La frontière a connu plusieurs fermetures temporaires ces dernières années :

  • Mars 2020 – juillet 2022 : fermeture dans le cadre des mesures de lutte contre la pandémie de Covid-19
  • Août 2021 : fermeture partielle suite à des incendies de forêt en Algérie
  • Janvier 2023 : fermeture temporaire du poste d’Oum Tboul suite à des tensions diplomatiques

Ces fermetures ont eu un impact significatif sur les échanges commerciaux et humains entre les deux pays.

Une zone d’échanges économiques intenses

Malgré les tensions ponctuelles, la frontière algéro-tunisienne reste une zone d’intenses échanges économiques, essentiels pour les deux pays.

Le commerce transfrontalier officiel

Les échanges commerciaux entre l’Algérie et la Tunisie sont importants :

  • En 2022, le volume des échanges bilatéraux a atteint 1,5 milliard de dollars
  • L’Algérie exporte principalement vers la Tunisie :
    • Hydrocarbures (pétrole et gaz)
    • Produits sidérurgiques
    • Dattes
  • La Tunisie exporte vers l’Algérie :
    • Produits agricoles
    • Matériaux de construction
    • Produits pharmaceutiques

Les deux pays ont signé plusieurs accords pour faciliter ces échanges :

  • Accord de libre-échange en 2008
  • Convention de non-double imposition en 1985
  • Accord sur la promotion et la protection réciproque des investissements en 2006

Le commerce informel

Parallèlement au commerce officiel, il existe un important commerce informel transfrontalier :

  • Carburant : l’essence algérienne, fortement subventionnée, est revendue illégalement en Tunisie
  • Produits alimentaires : farine, sucre, huile circulent dans les deux sens selon les fluctuations des prix
  • Électroménager et électronique : importés en Tunisie puis revendus en Algérie

Ce commerce informel, bien qu’illégal, joue un rôle économique important pour les populations frontalières. Il est estimé à plusieurs centaines de millions de dollars par an.

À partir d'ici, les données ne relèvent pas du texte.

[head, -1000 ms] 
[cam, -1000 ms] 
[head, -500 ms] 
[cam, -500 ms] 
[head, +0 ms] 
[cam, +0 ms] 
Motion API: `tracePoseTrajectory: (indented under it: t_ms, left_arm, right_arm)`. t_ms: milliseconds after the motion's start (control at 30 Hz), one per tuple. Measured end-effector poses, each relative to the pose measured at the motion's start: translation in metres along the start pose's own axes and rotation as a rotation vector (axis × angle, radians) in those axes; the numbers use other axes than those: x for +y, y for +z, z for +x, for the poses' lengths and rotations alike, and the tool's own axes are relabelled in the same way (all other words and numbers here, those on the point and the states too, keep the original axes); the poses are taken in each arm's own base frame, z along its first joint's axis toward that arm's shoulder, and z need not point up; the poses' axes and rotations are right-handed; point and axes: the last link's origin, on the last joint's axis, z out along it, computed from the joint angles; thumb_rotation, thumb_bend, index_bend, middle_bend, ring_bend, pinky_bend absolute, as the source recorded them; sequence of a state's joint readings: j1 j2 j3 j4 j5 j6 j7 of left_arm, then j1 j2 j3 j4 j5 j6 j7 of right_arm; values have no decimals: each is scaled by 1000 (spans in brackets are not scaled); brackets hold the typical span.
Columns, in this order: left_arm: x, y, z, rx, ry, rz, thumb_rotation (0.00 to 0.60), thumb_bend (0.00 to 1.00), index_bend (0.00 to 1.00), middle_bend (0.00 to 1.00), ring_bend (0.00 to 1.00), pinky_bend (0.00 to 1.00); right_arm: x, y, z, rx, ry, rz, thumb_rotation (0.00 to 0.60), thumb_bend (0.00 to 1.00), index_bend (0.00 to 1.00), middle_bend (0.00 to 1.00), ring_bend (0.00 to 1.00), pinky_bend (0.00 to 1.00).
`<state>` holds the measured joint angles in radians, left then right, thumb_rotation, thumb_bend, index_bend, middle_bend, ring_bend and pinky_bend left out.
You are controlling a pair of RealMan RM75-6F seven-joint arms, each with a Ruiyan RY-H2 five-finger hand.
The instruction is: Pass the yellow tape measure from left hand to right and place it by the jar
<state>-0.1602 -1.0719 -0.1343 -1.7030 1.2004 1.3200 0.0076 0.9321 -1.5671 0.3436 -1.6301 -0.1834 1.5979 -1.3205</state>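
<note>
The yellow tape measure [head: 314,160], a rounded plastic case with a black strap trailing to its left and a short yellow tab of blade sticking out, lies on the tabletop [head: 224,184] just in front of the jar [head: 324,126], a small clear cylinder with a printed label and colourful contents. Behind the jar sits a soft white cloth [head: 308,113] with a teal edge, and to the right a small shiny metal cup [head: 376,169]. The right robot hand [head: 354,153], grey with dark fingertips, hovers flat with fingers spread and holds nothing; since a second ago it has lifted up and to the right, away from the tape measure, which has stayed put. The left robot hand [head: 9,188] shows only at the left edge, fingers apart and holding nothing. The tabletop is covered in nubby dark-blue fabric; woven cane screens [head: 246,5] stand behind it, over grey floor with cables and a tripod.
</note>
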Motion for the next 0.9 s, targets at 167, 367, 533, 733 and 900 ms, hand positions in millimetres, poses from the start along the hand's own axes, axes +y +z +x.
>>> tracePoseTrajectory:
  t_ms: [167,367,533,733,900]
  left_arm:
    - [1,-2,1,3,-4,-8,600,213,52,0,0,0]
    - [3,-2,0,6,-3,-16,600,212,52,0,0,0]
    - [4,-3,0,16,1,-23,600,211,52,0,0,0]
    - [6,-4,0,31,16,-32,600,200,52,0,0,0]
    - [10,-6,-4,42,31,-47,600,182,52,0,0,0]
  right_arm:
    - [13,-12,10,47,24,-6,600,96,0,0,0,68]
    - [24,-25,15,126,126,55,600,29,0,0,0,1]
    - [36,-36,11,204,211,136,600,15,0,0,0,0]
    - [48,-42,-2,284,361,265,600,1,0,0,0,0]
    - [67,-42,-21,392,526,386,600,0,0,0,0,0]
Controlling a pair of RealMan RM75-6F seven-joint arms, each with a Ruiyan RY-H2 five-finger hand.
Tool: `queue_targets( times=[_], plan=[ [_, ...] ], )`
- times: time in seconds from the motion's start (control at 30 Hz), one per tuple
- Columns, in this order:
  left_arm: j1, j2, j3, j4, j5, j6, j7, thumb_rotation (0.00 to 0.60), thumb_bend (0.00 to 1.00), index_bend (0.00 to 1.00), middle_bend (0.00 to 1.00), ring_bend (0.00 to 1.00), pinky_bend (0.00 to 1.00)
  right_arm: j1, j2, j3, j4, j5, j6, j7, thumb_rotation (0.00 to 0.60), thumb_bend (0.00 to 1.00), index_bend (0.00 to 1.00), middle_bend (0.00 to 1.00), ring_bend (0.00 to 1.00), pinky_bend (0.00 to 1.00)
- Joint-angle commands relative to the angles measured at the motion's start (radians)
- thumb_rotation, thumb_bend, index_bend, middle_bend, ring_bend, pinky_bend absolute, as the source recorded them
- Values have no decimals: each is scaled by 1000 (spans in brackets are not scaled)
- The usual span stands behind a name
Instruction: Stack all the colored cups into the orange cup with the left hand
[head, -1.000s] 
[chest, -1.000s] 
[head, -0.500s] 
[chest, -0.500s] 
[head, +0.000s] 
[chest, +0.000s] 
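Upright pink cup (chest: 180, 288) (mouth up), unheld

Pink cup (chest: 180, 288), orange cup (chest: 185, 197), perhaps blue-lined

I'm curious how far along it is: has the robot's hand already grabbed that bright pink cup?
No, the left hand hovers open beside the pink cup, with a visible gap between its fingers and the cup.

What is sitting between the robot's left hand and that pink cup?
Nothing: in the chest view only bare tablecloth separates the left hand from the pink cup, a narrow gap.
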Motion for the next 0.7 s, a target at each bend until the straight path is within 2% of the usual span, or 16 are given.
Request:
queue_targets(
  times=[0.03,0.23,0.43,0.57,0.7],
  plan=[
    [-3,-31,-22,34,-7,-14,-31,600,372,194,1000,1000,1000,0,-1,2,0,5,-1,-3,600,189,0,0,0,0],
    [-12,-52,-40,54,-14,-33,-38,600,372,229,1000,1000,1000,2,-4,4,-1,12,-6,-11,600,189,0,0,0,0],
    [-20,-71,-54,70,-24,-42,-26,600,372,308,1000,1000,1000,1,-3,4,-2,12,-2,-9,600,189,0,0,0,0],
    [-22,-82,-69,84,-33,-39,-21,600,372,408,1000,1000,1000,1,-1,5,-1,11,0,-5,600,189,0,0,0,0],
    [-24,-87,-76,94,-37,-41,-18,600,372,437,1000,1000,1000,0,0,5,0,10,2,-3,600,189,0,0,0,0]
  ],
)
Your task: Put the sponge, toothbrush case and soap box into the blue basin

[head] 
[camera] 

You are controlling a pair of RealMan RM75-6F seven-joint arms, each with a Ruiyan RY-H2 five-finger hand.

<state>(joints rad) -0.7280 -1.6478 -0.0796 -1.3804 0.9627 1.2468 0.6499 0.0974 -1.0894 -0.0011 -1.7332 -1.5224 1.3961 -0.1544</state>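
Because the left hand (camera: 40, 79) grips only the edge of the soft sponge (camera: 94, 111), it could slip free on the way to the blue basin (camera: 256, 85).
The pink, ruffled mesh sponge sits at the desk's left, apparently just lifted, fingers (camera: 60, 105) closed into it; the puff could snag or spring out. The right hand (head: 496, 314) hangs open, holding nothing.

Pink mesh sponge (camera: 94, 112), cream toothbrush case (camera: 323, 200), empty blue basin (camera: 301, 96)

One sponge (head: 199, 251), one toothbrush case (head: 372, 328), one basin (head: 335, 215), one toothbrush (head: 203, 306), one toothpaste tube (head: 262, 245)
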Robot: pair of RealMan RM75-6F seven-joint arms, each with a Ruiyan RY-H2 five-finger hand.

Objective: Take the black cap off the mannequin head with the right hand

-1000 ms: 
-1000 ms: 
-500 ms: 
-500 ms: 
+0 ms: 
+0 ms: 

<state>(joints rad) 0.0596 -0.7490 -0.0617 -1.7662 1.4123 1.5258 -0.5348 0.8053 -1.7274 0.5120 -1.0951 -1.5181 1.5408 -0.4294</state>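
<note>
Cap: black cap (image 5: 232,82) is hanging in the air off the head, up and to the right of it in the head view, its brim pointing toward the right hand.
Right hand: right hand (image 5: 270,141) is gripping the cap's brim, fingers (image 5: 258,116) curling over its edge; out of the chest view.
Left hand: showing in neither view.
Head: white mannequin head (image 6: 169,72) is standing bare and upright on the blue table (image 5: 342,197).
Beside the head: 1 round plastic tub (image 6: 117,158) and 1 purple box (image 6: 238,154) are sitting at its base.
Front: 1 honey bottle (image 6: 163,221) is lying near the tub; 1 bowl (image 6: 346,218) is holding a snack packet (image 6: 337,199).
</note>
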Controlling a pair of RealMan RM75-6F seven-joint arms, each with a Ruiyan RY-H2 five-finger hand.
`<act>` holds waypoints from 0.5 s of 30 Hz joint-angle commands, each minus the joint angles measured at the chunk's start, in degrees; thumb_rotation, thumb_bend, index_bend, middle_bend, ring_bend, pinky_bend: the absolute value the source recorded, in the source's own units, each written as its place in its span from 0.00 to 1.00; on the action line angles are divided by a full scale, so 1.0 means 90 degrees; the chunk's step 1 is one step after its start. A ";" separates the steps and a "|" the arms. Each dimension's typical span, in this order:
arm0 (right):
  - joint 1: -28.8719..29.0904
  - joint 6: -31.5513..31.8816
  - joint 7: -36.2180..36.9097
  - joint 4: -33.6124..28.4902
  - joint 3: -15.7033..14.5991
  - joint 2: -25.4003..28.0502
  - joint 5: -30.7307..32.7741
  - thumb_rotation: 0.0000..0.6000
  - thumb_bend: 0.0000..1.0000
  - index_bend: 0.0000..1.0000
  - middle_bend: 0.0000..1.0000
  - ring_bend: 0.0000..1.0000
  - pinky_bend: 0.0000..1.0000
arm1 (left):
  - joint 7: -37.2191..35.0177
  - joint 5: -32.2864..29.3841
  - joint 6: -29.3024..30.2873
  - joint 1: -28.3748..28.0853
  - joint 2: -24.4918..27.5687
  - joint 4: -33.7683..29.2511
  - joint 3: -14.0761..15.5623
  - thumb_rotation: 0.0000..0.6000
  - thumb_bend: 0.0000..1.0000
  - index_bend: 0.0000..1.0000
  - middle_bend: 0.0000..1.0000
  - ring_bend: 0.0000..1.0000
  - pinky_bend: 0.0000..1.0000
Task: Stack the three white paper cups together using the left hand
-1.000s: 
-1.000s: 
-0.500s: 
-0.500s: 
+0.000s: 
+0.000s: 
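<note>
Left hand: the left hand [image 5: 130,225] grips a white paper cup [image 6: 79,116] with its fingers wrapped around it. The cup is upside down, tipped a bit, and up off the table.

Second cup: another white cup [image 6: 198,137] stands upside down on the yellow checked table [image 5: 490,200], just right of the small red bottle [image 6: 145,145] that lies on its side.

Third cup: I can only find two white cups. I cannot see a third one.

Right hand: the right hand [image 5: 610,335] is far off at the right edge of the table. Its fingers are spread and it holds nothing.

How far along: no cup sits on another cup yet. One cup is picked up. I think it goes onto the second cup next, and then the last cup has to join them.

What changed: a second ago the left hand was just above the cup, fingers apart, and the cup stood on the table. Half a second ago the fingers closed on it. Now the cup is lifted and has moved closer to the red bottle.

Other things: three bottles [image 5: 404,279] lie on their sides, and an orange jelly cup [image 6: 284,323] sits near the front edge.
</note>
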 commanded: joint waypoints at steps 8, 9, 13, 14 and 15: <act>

Les projets de développement communs

Les deux pays ont lancé plusieurs initiatives pour développer leurs régions frontalières :

  • Zone franche de Ras Jedir : projet de création d’une zone économique spéciale à la frontière sud
  • Autoroute Est-Ouest : projet de liaison autoroutière entre les deux pays
  • Interconnexion électrique : renforcement des liaisons énergétiques transfrontalières

Ces projets visent à stimuler l’économie locale et à réduire les disparités régionales.